What is Security Assertion Markup Language (SAML)?


In an era where digital platforms are not just tools but lifelines for organizations, user authentication and managing access have emerged as critical tasks. Single Sign-On (SSO) technology addresses this challenge head-on by allowing users to access multiple applications across different platforms with one set of login credentials. 

But this seemingly simple convenience masks a complex interplay of security protocols, identity verification, and interoperability standards that underpin modern access management systems.

Let’s explore what’s underneath the surface of SSO.

What is SSO?

SSO is a user authentication method that allows users to access multiple related applications and services with a single set of login credentials.
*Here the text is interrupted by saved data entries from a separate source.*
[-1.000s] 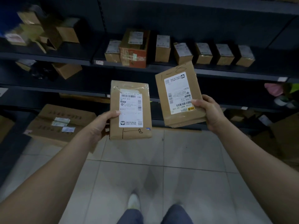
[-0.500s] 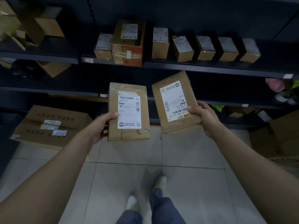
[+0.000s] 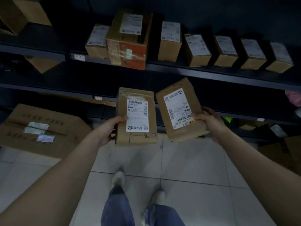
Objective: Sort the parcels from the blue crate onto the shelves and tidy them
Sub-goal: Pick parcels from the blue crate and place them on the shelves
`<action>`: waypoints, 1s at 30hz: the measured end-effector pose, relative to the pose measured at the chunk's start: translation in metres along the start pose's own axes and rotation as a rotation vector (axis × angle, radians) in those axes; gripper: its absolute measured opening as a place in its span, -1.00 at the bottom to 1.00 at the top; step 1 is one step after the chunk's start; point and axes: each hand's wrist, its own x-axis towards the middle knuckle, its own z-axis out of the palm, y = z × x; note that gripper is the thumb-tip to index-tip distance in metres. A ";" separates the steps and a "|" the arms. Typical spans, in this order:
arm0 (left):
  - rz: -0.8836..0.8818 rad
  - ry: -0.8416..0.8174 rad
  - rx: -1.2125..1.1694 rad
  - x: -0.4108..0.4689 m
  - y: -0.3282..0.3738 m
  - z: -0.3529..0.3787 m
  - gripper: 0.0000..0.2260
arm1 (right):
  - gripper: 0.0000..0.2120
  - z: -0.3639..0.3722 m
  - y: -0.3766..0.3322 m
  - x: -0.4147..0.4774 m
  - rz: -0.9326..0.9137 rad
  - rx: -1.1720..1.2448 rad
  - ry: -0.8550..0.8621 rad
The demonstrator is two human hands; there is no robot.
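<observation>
Far left: big carton [image 3: 40,128] flat on the tile floor [image 3: 195,162], paper labels on top.

My left hand [image 3: 110,131] grips the left parcel [image 3: 136,118] by its left edge. Thumb is clamped on the front at the label; the other fingers are behind, hidden. The parcel is upright with its label facing me. It has "E012" printed on it and a handwritten mark ending in 8 at the bottom.

Just beside it, with a small gap and not touching, is the right parcel [image 3: 180,110]. It is tilted, top leaning left, label upside down. My right hand [image 3: 210,123] grips its lower right edge, thumb pressed on the front near the barcode, fingers wrapped behind.

Both parcels are in the air in front of the dark racks, over the floor, below the shelf [image 3: 228,75].

On that shelf, left to right: small box [image 3: 97,41], orange box [image 3: 128,51] touching it, tall box [image 3: 170,41], then four boxes [image 3: 226,51] in a row, spaced apart.

Far right edge: something pink [image 3: 293,98], too blurred to tell.

Bottom: my jeans [image 3: 117,209] and light shoes [image 3: 118,178].
</observation>
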 end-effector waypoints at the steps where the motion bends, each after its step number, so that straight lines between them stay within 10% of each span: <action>1: 0.005 -0.008 0.012 0.010 0.001 -0.004 -0.60 | 0.00 0.006 0.003 0.009 0.005 0.000 -0.002; 30: 0.318 -0.087 0.016 0.286 0.030 -0.087 -0.53 | -0.39 0.118 0.069 0.243 -0.272 0.161 -0.083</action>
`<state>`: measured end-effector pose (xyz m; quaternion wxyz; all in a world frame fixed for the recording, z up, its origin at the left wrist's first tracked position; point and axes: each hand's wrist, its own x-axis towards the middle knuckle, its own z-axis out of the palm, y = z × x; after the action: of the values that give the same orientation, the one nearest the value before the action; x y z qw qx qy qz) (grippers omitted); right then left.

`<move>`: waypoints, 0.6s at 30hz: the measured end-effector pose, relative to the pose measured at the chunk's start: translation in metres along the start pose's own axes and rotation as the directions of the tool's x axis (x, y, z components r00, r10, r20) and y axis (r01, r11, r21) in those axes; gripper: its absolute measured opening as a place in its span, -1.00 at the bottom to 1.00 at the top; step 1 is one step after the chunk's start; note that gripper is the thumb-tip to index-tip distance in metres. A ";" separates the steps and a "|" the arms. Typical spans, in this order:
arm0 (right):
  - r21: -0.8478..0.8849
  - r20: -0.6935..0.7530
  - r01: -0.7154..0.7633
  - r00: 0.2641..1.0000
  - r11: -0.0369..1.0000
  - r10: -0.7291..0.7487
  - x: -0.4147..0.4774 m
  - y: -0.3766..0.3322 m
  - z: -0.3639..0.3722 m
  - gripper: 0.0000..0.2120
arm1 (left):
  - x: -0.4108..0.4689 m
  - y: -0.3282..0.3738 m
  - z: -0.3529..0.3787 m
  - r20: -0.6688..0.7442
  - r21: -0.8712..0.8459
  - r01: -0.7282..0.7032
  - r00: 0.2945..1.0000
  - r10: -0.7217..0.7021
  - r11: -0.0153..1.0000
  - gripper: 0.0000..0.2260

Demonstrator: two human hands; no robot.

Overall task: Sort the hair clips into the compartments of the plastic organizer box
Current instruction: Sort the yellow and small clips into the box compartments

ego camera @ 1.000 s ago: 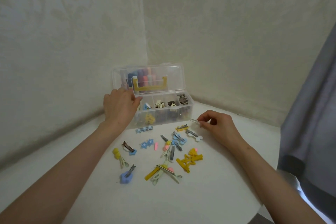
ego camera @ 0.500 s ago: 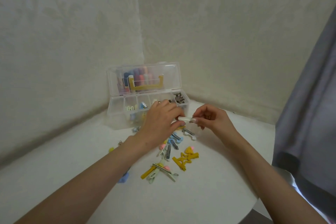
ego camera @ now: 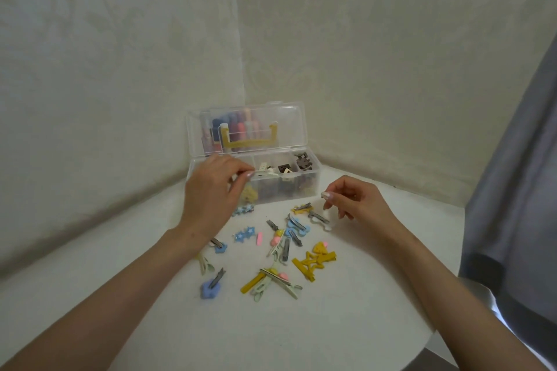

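From my remote seat I judge the sort as roughly partway done. The plastic organizer box (ego camera: 286,190) stands at the back of the white worktop (ego camera: 301,325) with its lid (ego camera: 289,129) up. Its top compartments already hold some pieces: brown clips (ego camera: 304,161) at the right end and pale ones nearer the middle. Through the clear front wall I see more coloured items lower down, too blurred for me to name.

Plenty remains. Loose hair clips (ego camera: 283,247) lie scattered on the worktop in front of the box. Among them are yellow star clips (ego camera: 313,263), a blue flower clip (ego camera: 211,289) and a blue star-studded clip (ego camera: 244,233). Several grey-backed ones lie near the middle of the scatter.

My left hand (ego camera: 217,190) hangs over the box's front edge. Its grip is narrowed to a fingertip pinch on a cream clip (ego camera: 262,173), held just above a middle compartment beside the pale ones. I take that as the drop-off in progress.

My right hand (ego camera: 355,202) hovers above the right side of the scatter, close to the box's right end. Its fingers are loosely curled and its grip is slack, and I can make out nothing between thumb and forefinger.
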<state>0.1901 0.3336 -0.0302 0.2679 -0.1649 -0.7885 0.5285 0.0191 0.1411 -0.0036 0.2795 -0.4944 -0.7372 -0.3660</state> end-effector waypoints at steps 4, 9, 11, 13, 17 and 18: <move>-0.035 -0.001 0.003 1.000 0.999 -0.003 -0.001 -0.002 0.001 -0.89 | 0.009 -0.014 -0.014 -0.136 0.131 0.251 0.963 -0.234 0.959 -0.89; -0.053 -0.001 -0.002 1.000 0.999 0.002 -0.001 -0.003 0.002 -0.88 | 0.023 -0.024 -0.009 -0.108 0.260 0.374 0.927 -0.358 0.890 -0.87; -0.064 -0.001 -0.004 1.000 0.998 0.004 -0.001 -0.002 0.002 -0.88 | 0.027 -0.027 -0.003 -0.086 0.315 0.375 0.926 -0.368 0.872 -0.87; -0.072 -0.002 -0.008 1.000 0.997 0.008 -0.001 -0.001 0.002 -0.87 | 0.030 -0.029 0.002 -0.064 0.359 0.364 0.928 -0.367 0.859 -0.87; -0.080 0.001 -0.013 1.000 0.997 0.013 -0.001 -0.001 0.002 -0.88 | 0.032 -0.031 0.009 -0.003 0.396 0.356 0.922 -0.387 0.846 -0.85; -0.083 0.001 -0.013 1.000 0.996 0.014 -0.002 -0.001 0.001 -0.88 | 0.032 -0.032 0.011 0.023 0.403 0.351 0.920 -0.392 0.845 -0.84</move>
<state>0.1905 0.3314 -0.0303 0.2567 -0.1807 -0.8087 0.4974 -0.0228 0.1587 0.0063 0.2575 -0.2948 -0.8904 -0.2324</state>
Instead of creating and remembering separate usernames and passwords for each service, the user is required to log in only once, gaining access to all connected applications.

Besides improving and simplifying the login experience for the user, SSO is also beneficial to organizations. It’s an easy, affordable and secure way to maintain control over access to applications and services.
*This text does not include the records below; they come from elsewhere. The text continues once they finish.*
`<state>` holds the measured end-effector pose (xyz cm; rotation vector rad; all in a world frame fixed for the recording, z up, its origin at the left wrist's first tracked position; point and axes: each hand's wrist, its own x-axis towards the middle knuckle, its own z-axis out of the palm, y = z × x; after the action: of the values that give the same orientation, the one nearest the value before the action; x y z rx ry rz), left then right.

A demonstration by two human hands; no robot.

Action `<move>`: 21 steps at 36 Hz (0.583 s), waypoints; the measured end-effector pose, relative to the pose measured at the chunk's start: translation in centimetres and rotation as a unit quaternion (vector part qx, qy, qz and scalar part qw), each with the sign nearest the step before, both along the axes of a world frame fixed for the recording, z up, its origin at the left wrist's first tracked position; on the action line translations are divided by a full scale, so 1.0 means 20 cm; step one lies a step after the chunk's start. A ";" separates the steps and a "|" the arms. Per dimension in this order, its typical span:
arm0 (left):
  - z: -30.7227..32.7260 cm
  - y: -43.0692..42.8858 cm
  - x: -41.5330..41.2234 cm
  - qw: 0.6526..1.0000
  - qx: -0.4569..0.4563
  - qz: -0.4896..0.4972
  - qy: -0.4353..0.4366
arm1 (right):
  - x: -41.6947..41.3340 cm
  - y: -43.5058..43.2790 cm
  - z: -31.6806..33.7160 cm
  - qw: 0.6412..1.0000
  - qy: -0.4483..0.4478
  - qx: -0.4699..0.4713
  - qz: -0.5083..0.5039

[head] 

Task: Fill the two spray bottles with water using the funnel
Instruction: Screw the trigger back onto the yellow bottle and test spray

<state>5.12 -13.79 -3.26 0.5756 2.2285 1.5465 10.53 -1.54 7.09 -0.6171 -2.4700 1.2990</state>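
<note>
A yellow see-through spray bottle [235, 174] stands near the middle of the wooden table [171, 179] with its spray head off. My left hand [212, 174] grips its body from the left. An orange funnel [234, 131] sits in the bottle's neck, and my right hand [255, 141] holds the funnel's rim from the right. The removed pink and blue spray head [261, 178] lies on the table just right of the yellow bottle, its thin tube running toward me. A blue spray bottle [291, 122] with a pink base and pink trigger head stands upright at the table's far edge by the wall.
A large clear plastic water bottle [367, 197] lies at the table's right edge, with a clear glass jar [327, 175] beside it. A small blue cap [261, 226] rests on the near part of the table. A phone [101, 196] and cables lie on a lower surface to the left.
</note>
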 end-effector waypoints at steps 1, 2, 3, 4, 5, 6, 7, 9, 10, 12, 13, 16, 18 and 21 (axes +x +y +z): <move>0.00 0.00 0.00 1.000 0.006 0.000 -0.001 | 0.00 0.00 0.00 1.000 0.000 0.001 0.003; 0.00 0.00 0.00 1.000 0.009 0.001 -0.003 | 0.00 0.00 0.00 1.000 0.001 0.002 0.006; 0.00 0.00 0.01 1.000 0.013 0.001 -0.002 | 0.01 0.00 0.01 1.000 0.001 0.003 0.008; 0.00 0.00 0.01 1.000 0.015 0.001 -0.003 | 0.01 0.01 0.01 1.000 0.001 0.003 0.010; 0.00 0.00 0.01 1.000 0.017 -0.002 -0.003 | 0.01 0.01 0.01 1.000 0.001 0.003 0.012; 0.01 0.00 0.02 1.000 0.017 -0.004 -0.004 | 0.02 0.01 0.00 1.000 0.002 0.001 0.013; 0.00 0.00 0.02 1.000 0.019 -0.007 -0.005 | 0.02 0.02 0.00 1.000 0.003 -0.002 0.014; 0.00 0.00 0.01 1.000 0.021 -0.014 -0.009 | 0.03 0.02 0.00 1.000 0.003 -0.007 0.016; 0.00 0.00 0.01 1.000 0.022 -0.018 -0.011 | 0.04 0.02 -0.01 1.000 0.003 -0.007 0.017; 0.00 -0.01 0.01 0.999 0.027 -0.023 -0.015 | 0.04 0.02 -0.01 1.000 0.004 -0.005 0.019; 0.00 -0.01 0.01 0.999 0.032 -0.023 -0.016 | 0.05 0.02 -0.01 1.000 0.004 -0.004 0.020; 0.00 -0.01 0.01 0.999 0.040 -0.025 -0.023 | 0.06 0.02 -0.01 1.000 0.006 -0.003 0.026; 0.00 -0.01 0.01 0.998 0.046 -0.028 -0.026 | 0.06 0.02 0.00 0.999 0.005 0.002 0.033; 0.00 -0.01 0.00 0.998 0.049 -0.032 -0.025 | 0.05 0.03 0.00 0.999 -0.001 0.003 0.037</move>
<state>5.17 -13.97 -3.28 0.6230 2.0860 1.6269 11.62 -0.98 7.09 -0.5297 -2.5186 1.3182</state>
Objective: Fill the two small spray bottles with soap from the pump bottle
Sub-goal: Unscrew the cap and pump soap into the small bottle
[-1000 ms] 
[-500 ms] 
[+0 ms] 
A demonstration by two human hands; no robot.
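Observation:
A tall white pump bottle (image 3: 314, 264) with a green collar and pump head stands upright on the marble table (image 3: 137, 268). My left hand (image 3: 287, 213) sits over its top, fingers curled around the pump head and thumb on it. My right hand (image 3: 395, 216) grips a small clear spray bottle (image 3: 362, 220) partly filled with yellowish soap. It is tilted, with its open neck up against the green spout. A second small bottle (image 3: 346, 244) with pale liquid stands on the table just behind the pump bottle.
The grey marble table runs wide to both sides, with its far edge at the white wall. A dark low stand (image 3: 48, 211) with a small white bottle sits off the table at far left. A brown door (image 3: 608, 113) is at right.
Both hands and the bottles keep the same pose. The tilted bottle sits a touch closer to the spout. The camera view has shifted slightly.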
An end user can start a single sign-on process by either selecting the "SSO" login option on any app that supports it (SP-initiated SSO) or by logging in to SSO provider portals like Okta or Microsoft Entra and accessing any app from there (IdP-initiated SSO). More on these two implementations later.

SSO SP side
Fig: SP-initiated SSO
Microsoft Entra SSO Portal
Fig: IdP-initiated SSO (image courtesy Microsoft)

SSO vs MFA vs federated authentication vs password managers

SSO and password managers both aim to simplify logins but operate differently.

Password managers, like LastPass or 1Password, store user credentials protected by a master password and offer tools like password generation and autofill to enhance convenience and security. However, they do not reduce the number of passwords, but rather manage them more efficiently.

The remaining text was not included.